_How to complete this task_. Verbatim copy, pictures excluded: every line from the one with "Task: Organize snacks" through the final line of the data below, and no other line.
┄┄┄┄┄┄┄┄┄┄
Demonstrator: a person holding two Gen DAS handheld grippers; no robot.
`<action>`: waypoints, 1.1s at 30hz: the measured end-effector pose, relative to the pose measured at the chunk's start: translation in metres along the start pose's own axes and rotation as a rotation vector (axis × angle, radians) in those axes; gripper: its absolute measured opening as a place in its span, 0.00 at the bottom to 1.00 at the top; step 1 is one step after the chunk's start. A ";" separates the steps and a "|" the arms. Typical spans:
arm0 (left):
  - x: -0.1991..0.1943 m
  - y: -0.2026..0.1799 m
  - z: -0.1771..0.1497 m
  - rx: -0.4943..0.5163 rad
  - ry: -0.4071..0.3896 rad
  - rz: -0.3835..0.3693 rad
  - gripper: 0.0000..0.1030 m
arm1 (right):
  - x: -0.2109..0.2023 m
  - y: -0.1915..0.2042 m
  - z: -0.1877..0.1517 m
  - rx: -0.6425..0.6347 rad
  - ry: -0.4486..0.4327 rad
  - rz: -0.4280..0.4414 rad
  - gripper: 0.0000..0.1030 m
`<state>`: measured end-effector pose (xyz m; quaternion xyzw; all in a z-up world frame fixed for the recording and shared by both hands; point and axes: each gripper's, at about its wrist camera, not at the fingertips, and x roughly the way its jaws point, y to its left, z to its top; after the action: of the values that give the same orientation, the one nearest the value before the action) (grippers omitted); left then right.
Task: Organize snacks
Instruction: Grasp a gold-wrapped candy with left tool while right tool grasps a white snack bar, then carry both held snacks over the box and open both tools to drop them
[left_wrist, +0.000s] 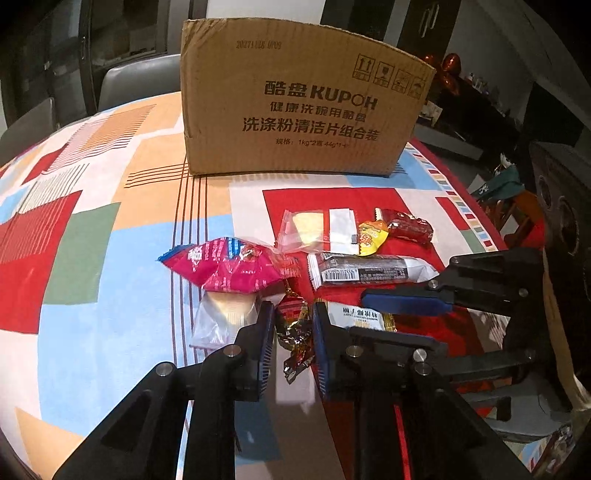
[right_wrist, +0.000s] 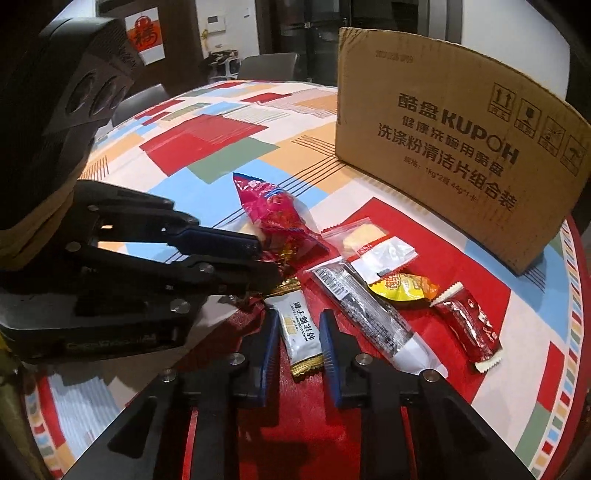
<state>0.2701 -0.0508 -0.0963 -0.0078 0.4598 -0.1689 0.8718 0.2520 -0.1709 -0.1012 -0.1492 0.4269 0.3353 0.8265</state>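
- Step in hand, as I judge it: picking snacks off the tabletop (left_wrist: 110, 280) to go into the cardboard box (left_wrist: 295, 107), which stands at twelve o'clock of the snack pile.
- Left claw (left_wrist: 293, 332): fingers part-open and straddling a foil-wrapped candy (left_wrist: 295, 332); whether they grip it yet, I cannot tell.
- Right claw (right_wrist: 299, 332): part-open around the white coconut candy (right_wrist: 301, 332), with gaps showing, so not clamped.
- Next move probably calls for closing each claw on its candy, then lifting toward the box.
- Pink packet (left_wrist: 225, 267) lies at eleven o'clock of the left claw.
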 end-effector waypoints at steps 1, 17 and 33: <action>-0.002 0.000 0.000 0.000 -0.003 -0.001 0.21 | -0.001 -0.001 -0.001 0.010 -0.003 0.000 0.23; -0.066 -0.013 -0.006 0.000 -0.124 0.016 0.21 | -0.048 0.008 0.001 0.167 -0.118 -0.023 0.23; -0.141 -0.029 0.036 0.035 -0.260 0.040 0.21 | -0.142 0.005 0.035 0.284 -0.324 -0.110 0.23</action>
<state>0.2172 -0.0410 0.0426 -0.0054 0.3398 -0.1572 0.9272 0.2113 -0.2096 0.0342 0.0015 0.3227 0.2458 0.9140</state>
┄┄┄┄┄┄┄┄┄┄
_Answer space_.
Task: Organize snacks
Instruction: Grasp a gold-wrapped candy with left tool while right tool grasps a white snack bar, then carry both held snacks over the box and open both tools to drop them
[left_wrist, +0.000s] 
[right_wrist, +0.000s] 
<state>0.2701 -0.0508 -0.0963 -0.0078 0.4598 -0.1689 0.8718 0.2520 -0.1709 -0.1012 -0.1492 0.4269 0.3353 0.8265</state>
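- Step in hand, as I judge it: picking snacks off the tabletop (left_wrist: 110, 280) to go into the cardboard box (left_wrist: 295, 107), which stands at twelve o'clock of the snack pile.
- Left claw (left_wrist: 293, 332): fingers part-open and straddling a foil-wrapped candy (left_wrist: 295, 332); whether they grip it yet, I cannot tell.
- Right claw (right_wrist: 299, 332): part-open around the white coconut candy (right_wrist: 301, 332), with gaps showing, so not clamped.
- Next move probably calls for closing each claw on its candy, then lifting toward the box.
- Pink packet (left_wrist: 225, 267) lies at eleven o'clock of the left claw.
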 end-effector waypoints at steps 1, 17 and 33: <action>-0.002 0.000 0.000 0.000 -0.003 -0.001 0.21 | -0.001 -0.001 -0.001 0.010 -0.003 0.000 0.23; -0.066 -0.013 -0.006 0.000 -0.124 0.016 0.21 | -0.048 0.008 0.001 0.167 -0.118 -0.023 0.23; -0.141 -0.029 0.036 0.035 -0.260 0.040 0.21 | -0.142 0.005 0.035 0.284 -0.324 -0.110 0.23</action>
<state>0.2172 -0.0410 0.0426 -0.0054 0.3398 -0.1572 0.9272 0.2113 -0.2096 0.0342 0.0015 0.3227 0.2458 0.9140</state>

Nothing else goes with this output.